First day is always great. There was a great induction program with a bunch of there interns. Swag and Free Food. Small tour of the building, some paperwork and I was done for the day(for the week :P). My desk space was really great. I appreciate the initiative of my mentors and the support of the HR in both Raleigh and Alpharetta in creating a great work environment for me.

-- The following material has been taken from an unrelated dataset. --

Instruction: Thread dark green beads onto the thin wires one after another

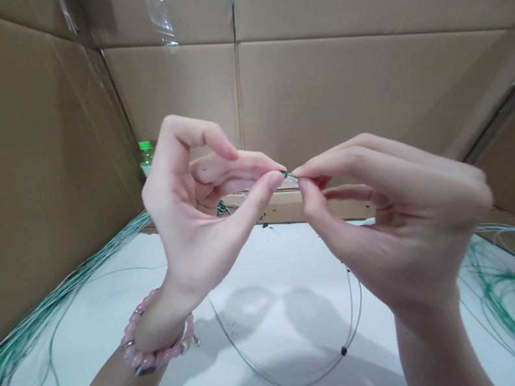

Data is required for any machine learning task. During my first week I was coding my first real program in ECL and I developed a continuous and discrete dataset from the UCI machine learning repository to test my algorithms. I thought this would be easy but like most languages ECL does have a sharp learning curve.



Applying & Joining

Applying & Joining


I was pointed to the internship by Trish McCall.
About the Program:
  • HpccSystems is a state of the art solution for the high performance computing and they have numerous open summer projects to choose from(https://goo.gl/ePbAcR).  
  • Its 10-12 week program based on your availability.
  • I was interested in the ECL projects and particularly ECL-ML since machine learning was part of my research and more importantly I get to implement a state of the art machine learning algorithm for an industrial application.
  • My attention was drawn to the Gradient Boosting Algorithms project. The prime requirement was to implement Gradient Boosting Trees for Classification and Regression.
  • I wrote a 3 page detailed proposal and sent it to the Project Manager(Dr John Holt) and the Intern Program Manager(Lorraine Chapman). 
  • Luckily, they liked my proposal and offered me a position over the summer.
  • The program is really flexible and LN offers you a choice of either working from their Alpharetta office or from home. I chose home since to work from home as there was a Research Paper I am working on over the summer and need access to my lab. Lorraine was very supportive on this.
  • As part of my research I also needed to access some data from LN servers which required me to be a physically present in an LN office. Lorraine, Dr Villanustre and Dr Holt were very supportive and they arranged a desk space for me in their Raleigh office.
Thus, I was also set to start my work @ LexisNexis for Summer 2017.